▶ What you need to do
Without the pictures, output all of the data exactly.

Start of Given information

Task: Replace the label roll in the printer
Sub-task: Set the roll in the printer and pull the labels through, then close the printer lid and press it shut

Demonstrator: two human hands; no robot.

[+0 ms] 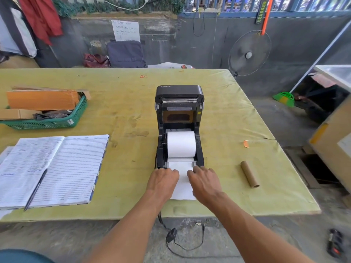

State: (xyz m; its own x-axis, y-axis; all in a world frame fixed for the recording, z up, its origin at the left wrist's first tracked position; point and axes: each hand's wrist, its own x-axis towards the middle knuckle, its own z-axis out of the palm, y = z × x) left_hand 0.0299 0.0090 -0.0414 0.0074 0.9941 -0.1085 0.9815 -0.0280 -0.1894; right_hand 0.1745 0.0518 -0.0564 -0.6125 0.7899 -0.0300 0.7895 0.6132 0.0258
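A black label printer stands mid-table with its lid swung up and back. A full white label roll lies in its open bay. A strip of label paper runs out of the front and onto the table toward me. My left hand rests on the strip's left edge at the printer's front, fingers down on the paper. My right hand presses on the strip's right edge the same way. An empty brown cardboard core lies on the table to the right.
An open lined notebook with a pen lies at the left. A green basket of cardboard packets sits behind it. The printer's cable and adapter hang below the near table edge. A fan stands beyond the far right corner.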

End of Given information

▶ Expected answer
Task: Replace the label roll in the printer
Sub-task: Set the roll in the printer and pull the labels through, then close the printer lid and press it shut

Demonstrator: two human hands; no robot.

[+0 ms] 

State: (xyz m; its own x-axis, y-axis; all in a world frame fixed for the recording, z up, its origin at the left wrist's first tracked position; point and axes: each hand's wrist, its own x-axis towards the middle knuckle, its own z-axis out of the palm, y = z × x) left_hand 0.0299 0.0090 -0.0414 0.0074 0.9941 -0.1085 0.9815 -0.0280 -0.1894; right_hand 0.1745 0.0518 -0.0564 -0.6125 0.7899 -0.0300 0.7895 0.6132 0.0258
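A black label printer stands mid-table with its lid swung up and back. A full white label roll lies in its open bay. A strip of label paper runs out of the front and onto the table toward me. My left hand rests on the strip's left edge at the printer's front, fingers down on the paper. My right hand presses on the strip's right edge the same way. An empty brown cardboard core lies on the table to the right.
An open lined notebook with a pen lies at the left. A green basket of cardboard packets sits behind it. The printer's cable and adapter hang below the near table edge. A fan stands beyond the far right corner.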

The response to this exercise is now complete.